Di particolare importanza lo studio sulle torri dell’adriatico barese della metà del ‘500 che illustra dettagliatamente le caratteristiche architettoniche comuni alle diverse torri presenti lungo il nostro litorale, descrivendo i materiali utilizzati gli interni e lo scopo della loro realizzazione, dando così la possibilità ai cittadini di conoscere ed apprezzare la locale “Torre Pelosa” di cui in pochi conoscono la storia.

Per quanto riguarda gli ipogei, lo studio ha messo in evidenza l’importanza dal punto di vista archeologico della nostra costa. Infatti tra il VI e il III millennio a.C., sul territorio dove ora sorge Torre a Mare ha prosperato una civiltà neolitica che si occupava di agricoltura ed allevamento organizzata in villaggi di capanne a ridosso del mare.
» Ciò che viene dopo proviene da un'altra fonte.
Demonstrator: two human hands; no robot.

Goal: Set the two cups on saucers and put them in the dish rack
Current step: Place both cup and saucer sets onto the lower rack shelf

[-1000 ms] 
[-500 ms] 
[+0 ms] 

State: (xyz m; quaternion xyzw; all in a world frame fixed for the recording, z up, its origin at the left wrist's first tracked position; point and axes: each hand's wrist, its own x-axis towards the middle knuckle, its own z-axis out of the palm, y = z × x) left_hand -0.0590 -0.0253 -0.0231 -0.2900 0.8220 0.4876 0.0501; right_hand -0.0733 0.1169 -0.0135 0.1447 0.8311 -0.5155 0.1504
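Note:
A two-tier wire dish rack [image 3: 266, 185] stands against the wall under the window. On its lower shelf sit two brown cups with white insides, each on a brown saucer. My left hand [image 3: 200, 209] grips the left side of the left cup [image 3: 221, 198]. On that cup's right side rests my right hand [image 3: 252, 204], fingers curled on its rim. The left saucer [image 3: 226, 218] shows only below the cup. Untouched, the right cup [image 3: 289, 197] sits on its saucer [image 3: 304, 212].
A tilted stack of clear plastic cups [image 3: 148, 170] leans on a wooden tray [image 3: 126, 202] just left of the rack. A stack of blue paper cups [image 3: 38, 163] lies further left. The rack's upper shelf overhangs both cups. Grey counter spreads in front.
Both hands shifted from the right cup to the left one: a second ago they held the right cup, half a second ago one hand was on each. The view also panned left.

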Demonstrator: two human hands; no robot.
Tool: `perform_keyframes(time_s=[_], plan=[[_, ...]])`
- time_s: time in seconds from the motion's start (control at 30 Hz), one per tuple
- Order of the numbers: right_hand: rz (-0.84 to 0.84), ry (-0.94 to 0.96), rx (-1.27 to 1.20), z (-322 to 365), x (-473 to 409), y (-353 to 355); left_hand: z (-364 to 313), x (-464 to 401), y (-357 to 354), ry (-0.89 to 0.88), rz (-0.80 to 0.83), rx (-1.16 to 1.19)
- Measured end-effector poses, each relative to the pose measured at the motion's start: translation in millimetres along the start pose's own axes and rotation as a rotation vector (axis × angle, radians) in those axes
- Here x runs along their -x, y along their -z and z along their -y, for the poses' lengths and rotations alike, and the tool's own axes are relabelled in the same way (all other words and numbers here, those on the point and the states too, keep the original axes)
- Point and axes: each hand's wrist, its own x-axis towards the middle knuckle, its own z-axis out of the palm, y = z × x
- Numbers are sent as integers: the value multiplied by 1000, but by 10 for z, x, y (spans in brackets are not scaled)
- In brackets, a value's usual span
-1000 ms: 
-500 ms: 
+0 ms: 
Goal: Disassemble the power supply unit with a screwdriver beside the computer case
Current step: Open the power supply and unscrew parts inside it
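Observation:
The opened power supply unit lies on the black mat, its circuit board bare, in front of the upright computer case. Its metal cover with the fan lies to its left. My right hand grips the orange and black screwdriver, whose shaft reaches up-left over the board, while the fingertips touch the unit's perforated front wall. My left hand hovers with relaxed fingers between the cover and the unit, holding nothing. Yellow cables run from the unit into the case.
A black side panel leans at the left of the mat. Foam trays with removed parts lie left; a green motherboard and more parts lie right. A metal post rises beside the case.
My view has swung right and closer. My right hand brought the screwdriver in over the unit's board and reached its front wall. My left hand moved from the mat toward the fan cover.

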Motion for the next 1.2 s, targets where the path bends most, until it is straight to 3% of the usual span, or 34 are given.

Studi del 1973 hanno portato a conoscenza delle diverse grotte calcaree ed ipogei presenti sulla costa tra cui “Grotta di Cala Scizzo”, “Punta della Penna”, “Ipogeo di Cala Colombo” ecc, ma da allora davvero poco è stato fatto per preservarle.

Porre l’attenzione su determinati argomenti crea nuovo interesse verso il nostro patrimonio culturale, con la speranza che si dia ad esso il giusto peso e l’adeguata importanza che gli spetta di diritto. È per questa ragione e con questo spirito che si vuole invitare la cittadinanza a partecipare numerosa al prossimo incontro che si terrà domenica 27 Dicembre, dalle ore 9.30 alle ore 12.30, mentre da sabato 19 a giovedì 24 Dicembre la mostra sarà accompagnata da un mercatino natalizio allestito da giovani artigiani locali.